◆ Problem ◆
Show each line of the listing in which the word "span" occurs.

◆ Collected data ◆
◆ ◆ ◆

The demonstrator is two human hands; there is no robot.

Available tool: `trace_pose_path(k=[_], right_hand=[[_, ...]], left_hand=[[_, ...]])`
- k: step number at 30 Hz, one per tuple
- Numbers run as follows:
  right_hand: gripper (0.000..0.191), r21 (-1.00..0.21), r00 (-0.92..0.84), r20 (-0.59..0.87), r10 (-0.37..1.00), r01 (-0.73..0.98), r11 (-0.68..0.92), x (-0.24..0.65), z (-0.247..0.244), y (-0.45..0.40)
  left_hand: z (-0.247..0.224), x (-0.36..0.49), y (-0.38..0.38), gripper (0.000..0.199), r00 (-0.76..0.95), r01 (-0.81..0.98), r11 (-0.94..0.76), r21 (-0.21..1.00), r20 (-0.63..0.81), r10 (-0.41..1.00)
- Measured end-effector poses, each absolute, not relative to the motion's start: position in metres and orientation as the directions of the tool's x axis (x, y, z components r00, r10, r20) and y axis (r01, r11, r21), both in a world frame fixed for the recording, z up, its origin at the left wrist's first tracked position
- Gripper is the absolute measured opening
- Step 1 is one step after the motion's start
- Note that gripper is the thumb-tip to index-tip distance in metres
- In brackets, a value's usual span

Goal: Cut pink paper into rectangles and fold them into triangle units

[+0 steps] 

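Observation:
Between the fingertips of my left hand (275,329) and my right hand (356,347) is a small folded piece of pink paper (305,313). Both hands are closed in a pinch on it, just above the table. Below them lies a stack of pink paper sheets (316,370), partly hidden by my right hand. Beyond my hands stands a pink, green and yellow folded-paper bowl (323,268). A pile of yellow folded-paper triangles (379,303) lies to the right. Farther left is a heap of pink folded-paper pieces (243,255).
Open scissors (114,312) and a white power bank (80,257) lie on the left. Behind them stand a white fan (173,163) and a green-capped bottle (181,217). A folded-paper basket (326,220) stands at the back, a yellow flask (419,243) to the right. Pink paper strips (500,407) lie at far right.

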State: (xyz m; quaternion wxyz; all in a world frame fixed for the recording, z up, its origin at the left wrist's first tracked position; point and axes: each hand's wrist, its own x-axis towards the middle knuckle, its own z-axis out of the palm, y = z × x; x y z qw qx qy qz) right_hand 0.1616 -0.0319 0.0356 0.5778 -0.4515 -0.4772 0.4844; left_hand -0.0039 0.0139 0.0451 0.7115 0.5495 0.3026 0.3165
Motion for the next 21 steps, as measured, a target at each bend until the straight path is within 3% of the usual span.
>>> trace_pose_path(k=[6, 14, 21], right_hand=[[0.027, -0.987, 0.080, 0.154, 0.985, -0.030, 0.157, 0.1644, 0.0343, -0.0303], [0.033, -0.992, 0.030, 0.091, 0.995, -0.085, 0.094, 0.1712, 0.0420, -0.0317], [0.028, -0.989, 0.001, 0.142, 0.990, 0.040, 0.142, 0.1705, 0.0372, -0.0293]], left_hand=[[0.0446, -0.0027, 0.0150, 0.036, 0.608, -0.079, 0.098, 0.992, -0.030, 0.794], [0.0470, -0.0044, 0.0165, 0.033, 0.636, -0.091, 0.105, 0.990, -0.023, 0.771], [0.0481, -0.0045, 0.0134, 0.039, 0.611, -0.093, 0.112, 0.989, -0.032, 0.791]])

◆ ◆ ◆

◆ Result below ◆
- In brackets, a value's usual span
Motion for the next 21 steps, as measured, a target at each bend until the straight path is within 3% of the usual span.

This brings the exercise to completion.